Wir werden uns auch weiterhin ambitionierte Ziele setzen, und wir werden innovative Praktiken entwickeln, um diese Ziele zu erreichen“, sagte Hettle. “Unsere Strategie sieht vor, zunehmend erneuerbare Energien zu nutzen, bei gleichzeitiger Steigerung der Effizienz unserer Standorte“.

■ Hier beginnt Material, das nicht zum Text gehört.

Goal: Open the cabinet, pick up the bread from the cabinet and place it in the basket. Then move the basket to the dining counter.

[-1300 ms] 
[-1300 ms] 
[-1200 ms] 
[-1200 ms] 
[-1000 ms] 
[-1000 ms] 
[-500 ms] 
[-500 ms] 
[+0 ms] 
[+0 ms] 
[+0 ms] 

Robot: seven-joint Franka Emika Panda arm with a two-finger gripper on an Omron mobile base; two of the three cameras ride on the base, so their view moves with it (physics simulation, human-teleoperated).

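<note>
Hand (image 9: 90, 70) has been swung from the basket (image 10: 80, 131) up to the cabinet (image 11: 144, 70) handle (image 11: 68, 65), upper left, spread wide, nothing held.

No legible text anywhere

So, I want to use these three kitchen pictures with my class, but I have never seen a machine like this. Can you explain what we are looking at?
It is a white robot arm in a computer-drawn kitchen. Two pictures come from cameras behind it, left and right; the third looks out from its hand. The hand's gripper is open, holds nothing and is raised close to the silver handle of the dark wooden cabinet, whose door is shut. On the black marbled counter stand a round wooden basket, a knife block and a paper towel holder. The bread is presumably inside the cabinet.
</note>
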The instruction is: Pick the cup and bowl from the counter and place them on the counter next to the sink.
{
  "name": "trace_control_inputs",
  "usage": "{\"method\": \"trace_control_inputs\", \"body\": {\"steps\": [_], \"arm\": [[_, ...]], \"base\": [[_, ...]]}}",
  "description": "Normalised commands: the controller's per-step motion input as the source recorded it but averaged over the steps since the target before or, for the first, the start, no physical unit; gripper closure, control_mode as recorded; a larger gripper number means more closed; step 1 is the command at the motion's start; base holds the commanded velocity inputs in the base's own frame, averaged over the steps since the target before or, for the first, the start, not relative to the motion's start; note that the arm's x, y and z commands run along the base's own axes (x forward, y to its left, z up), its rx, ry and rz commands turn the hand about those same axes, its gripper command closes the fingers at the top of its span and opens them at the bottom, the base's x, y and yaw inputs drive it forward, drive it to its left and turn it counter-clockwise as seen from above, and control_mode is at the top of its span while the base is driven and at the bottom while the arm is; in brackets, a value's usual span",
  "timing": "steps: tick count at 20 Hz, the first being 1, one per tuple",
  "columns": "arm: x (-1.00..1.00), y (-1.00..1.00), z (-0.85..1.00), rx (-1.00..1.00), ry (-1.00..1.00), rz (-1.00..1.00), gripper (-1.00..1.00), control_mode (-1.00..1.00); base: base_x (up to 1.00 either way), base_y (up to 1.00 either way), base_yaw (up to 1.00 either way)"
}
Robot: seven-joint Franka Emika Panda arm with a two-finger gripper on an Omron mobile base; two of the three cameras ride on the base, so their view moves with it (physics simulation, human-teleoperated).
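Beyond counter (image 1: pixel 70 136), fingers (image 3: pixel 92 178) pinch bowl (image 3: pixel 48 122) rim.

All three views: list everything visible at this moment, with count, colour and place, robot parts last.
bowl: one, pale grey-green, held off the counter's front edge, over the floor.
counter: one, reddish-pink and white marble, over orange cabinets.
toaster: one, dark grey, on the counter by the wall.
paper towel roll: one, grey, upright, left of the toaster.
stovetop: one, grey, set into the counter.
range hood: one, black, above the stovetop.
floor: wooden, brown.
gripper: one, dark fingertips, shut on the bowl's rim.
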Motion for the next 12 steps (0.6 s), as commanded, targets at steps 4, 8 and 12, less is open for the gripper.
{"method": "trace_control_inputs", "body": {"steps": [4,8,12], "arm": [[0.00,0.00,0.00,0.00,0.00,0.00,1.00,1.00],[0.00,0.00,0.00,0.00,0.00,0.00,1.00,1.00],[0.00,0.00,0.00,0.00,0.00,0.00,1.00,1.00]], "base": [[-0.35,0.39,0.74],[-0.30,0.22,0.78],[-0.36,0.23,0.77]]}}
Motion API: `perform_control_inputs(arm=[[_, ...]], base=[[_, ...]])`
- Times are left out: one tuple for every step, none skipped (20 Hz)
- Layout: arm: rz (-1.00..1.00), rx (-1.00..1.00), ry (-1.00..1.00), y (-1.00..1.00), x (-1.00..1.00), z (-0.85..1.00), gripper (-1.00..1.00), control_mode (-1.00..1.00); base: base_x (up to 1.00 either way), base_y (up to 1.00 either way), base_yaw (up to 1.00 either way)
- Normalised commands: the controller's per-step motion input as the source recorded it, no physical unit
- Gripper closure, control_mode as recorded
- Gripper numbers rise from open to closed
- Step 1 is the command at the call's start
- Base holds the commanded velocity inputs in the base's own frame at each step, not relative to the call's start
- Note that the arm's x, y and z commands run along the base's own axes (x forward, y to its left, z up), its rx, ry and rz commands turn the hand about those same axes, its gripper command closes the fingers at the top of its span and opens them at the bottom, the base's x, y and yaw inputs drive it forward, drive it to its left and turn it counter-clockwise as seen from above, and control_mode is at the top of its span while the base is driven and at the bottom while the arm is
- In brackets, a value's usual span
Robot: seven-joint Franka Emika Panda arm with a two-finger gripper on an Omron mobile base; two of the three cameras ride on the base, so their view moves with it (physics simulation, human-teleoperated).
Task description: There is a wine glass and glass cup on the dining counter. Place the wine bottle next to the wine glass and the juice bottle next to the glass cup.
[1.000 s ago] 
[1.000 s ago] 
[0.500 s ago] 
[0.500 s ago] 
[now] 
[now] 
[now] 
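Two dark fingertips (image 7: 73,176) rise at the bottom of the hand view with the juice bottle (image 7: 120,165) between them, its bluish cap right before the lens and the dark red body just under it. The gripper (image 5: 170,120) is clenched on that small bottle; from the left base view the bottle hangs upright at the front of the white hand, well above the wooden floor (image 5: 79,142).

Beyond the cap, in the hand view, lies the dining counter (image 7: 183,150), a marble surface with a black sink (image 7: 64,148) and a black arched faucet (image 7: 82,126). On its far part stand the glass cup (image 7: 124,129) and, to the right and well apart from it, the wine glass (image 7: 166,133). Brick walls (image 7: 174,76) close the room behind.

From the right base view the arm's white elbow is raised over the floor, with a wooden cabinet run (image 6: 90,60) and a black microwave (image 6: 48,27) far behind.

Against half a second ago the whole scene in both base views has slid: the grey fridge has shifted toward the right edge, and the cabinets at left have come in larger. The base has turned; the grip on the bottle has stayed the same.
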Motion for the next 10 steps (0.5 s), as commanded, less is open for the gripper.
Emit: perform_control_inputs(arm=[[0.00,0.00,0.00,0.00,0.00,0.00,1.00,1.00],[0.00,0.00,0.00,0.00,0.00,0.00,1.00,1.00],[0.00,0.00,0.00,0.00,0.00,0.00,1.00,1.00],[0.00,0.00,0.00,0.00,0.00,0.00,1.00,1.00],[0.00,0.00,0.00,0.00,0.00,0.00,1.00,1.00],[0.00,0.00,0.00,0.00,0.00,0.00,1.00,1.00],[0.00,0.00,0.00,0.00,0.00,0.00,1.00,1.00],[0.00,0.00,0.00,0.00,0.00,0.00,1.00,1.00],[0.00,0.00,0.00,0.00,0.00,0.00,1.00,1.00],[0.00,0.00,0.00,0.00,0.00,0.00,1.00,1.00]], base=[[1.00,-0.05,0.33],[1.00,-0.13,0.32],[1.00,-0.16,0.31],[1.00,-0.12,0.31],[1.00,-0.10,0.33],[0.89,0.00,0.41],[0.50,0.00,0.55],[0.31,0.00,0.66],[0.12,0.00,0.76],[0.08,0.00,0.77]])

Ford konzentriert sich natürlich auch weiterhin auf die Reduzierung der CO2-Emissionen von Fahrzeugen, auch im Einklang mit dem Pariser Klimaabkommen. Das Unternehmen stellt die Weichen für die Zukunft und investiert 11 Milliarden US-Dollar, um bis 2022 insgesamt 40 Hybrid- und rein batterie-elektrische Fahrzeugmodelle auf die Straße zu bringen.

Mobilitäts-Lösungen

Im Jahr 2018 startete Ford ein bahnbrechendes Programm in Jeddah, Saudi-Arabien: Mithilfe der Effat University wurde ein Programm mit dem Namen »Driving Skills for Life For Her« ins Leben gerufen. Nach dem königlichen Dekret, das Verbot für Frauen, einen Führerschein im Land zu erwerben, aufzuheben, bietet Ford ein kostenloses Fahrsicherheitstraining speziell für Frauen an. Mehr als 250 Studentinnen nahmen daran teil.

Elektrifizierung

In Zusammenarbeit mit der BMW Group, der Daimler AG und dem Volkswagen Konzern mit Audi und Porsche ist Ford einer der Gründer von Ionity, einem europaweiten Joint Venture zur Entwicklung eines Schnellladesystems für Elektrofahrzeuge. Ziel von Ionity ist es, bis 2020 an europäischen Schlüsselstandorten 400 Schnellladestationen mit einer Ladekapazität von 350 kW zu errichten. Dies ermöglicht eine deutliche Reduzierung der Ladezeiten gegenüber bestehenden Systemen. Der Aufbau von 20 Stationen in mehreren europäischen Ländern begann bereits im Jahr 2017. Die erste Ladestation in Deutschland wurde 2018 in Betrieb genommen. Diese Bemühungen werden die Einführung von Elektrofahrzeugen unterstützen, die viel Potenzial für die Reduzierung von CO2-Emissionen haben.

Produkte und Standorte

Zusätzlich zum ehrgeizigen Ziel des Unternehmens, die Treibhausgas-Emissionen im Bereich der Fertigung um 32 Prozent zu reduzieren, produziert Ford bereits rund 300 Fahrzeugteile aus nachwachsenden Rohstoffen. Acht nachhaltige Materialien kommen bislang zum Einsatz: Soja, Weizen, Reis, Rizinus, Kenaf (Hibiskus), Zellstoff aus Bäumen, Jute und Kokosnuss. Durch weniger Energieverbrauch, weniger Abfall und reduzierte Nutzung fossiler Brennstoffe hat das Unternehmen seit 2011 eine CO2-Reduktion von etwa 100 Millionen Kilogramm erreicht, das entspricht der jährlichen Kohlenstoffbindung von vier Millionen Bäumen in Australien.

Soziales Engagement

Ford ist weltweit bestrebt, sich sozial zu engagieren. Im Jahr 2017 wurden über den Ford Motor Company Fund Spenden in Höhe von insgesamt 63 Millionen US-Dollar gewährt. Beschäftigte und Pensionäre in 40 Ländern leisteten mehr als 237.000 ehrenamtliche Stunden in mehr als 1.700 gemeinnützigen Projekten. Ford- und Lincoln-Händler steuerten außerdem mehr als 110 Millionen US-Dollar sowie 50.000 Arbeitsstunden bei, zum Beispiel für Katastrophenhilfe und gemeinnützige Zwecke in den Gemeinden, in denen sie tätig sind.